For readers of The Paris Wife and The Swans of Fifth Avenue comes
a "sensuous, captivating account of a forbidden affair between two
women" (People)--Eleanor Roosevelt and "first friend" Lorena Hickok.
NAMED ONE OF THE BEST BOOKS OF THE YEAR BY Financial Times - San
Francisco Chronicle - New York Public Library - Refinery29 - Real
Simple
Lorena Hickok meets Eleanor Roosevelt in 1932 while reporting on
Franklin Roosevelt's first presidential campaign. Having grown up worse
than poor in South Dakota and reinvented herself as the most prominent
woman reporter in America, "Hick," as she's known to her friends and
admirers, is not quite instantly charmed by the idealistic, patrician
Eleanor.

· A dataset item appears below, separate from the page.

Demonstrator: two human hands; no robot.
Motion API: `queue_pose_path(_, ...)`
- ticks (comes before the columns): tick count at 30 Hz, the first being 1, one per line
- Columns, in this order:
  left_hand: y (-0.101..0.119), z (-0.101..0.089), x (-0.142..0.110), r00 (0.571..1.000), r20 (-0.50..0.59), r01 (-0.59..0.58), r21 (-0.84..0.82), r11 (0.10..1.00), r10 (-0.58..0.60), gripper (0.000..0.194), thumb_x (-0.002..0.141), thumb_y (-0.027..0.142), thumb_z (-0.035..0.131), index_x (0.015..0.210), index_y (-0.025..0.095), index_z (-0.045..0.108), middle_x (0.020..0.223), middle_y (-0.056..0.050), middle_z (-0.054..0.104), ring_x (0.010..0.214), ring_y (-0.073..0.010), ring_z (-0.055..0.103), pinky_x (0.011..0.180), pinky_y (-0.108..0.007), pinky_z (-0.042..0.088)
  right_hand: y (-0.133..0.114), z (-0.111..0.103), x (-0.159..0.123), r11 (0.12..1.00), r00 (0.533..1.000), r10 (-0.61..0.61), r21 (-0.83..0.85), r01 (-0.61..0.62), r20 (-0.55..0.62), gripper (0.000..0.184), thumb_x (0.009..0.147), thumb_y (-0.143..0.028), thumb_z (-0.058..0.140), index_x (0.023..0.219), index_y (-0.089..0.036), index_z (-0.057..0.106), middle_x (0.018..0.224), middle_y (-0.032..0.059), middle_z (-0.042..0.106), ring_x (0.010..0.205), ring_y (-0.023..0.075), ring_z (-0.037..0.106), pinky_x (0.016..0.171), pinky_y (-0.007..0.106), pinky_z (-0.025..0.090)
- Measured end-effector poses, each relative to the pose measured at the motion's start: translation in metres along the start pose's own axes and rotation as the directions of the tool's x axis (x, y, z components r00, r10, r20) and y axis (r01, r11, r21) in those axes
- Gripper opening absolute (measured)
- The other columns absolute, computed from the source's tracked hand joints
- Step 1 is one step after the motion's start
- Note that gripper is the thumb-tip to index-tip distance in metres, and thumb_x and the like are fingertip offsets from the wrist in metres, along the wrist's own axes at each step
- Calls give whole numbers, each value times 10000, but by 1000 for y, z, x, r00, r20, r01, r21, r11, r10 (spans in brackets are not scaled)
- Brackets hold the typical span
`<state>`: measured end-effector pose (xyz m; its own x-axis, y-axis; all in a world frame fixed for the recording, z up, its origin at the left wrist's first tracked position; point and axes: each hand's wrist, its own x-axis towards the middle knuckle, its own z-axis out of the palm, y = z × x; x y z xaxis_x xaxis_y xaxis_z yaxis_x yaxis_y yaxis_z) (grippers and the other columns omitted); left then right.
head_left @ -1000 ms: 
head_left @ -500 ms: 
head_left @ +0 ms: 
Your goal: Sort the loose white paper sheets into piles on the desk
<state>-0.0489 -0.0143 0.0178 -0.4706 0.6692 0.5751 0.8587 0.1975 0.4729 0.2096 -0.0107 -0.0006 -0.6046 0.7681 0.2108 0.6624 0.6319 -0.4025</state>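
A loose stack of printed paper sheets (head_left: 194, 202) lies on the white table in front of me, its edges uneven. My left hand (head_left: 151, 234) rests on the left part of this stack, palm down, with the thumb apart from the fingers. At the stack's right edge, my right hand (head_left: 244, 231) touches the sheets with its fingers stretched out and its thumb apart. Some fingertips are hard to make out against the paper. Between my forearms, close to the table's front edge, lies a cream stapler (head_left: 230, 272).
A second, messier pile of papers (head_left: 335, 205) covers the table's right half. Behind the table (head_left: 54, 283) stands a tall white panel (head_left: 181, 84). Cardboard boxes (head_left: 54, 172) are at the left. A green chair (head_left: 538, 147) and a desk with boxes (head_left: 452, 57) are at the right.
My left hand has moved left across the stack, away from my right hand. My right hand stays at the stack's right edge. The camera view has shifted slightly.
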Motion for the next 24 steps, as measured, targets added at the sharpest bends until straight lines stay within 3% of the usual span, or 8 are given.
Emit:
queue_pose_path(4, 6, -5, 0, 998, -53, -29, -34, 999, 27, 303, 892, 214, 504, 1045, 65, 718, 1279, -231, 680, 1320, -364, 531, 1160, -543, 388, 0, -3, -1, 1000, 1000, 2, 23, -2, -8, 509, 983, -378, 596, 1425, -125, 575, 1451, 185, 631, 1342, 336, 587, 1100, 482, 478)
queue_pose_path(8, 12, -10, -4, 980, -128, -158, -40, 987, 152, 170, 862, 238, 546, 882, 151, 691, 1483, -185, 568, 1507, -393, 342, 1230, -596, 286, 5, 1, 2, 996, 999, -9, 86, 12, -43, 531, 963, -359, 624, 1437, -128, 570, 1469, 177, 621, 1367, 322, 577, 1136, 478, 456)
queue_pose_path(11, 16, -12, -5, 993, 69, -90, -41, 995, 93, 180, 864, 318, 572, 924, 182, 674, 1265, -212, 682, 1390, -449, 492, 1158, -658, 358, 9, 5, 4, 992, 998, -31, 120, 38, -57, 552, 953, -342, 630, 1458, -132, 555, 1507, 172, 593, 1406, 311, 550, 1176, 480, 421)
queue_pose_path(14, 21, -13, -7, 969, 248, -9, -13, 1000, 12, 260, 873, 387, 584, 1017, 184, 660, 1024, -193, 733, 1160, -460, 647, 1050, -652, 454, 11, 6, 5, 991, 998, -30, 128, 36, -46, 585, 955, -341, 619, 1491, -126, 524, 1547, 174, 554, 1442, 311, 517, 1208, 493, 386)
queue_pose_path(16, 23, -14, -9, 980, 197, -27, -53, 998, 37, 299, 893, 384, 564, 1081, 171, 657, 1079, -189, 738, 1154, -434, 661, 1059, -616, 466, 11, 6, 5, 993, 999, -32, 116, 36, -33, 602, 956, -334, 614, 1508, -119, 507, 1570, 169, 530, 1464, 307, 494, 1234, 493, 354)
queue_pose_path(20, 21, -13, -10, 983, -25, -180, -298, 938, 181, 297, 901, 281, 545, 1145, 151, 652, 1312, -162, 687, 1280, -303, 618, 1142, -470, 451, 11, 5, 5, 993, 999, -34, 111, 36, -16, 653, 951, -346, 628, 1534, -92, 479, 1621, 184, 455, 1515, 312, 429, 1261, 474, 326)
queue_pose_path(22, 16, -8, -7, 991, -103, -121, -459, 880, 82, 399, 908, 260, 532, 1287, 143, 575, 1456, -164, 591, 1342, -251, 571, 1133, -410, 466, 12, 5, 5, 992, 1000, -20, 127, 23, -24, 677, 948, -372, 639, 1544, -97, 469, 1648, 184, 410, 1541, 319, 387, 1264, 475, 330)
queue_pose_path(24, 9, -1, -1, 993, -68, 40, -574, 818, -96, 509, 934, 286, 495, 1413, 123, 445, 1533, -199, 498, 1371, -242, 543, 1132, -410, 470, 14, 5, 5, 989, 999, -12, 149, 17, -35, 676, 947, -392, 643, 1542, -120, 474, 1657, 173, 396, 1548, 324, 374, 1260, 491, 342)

But then, as her connection with the future first lady deepens
into intimacy, what begins as a powerful passion matures into a lasting
love, and a life that Hick never expected to have. She moves into the
White House, where her status as "first friend" is an open secret, as
are FDR's own lovers. After she takes a job in the Roosevelt
administration, promoting and protecting both Roosevelts, she comes to
know Franklin not only as a great president but as a complicated rival
and an irresistible friend, capable of changing lives even after his
death. Through it all, even as Hick's bond with Eleanor is tested by
forces both extraordinary and common, and as she grows as a woman and a
writer, she never loses sight of the love of her life.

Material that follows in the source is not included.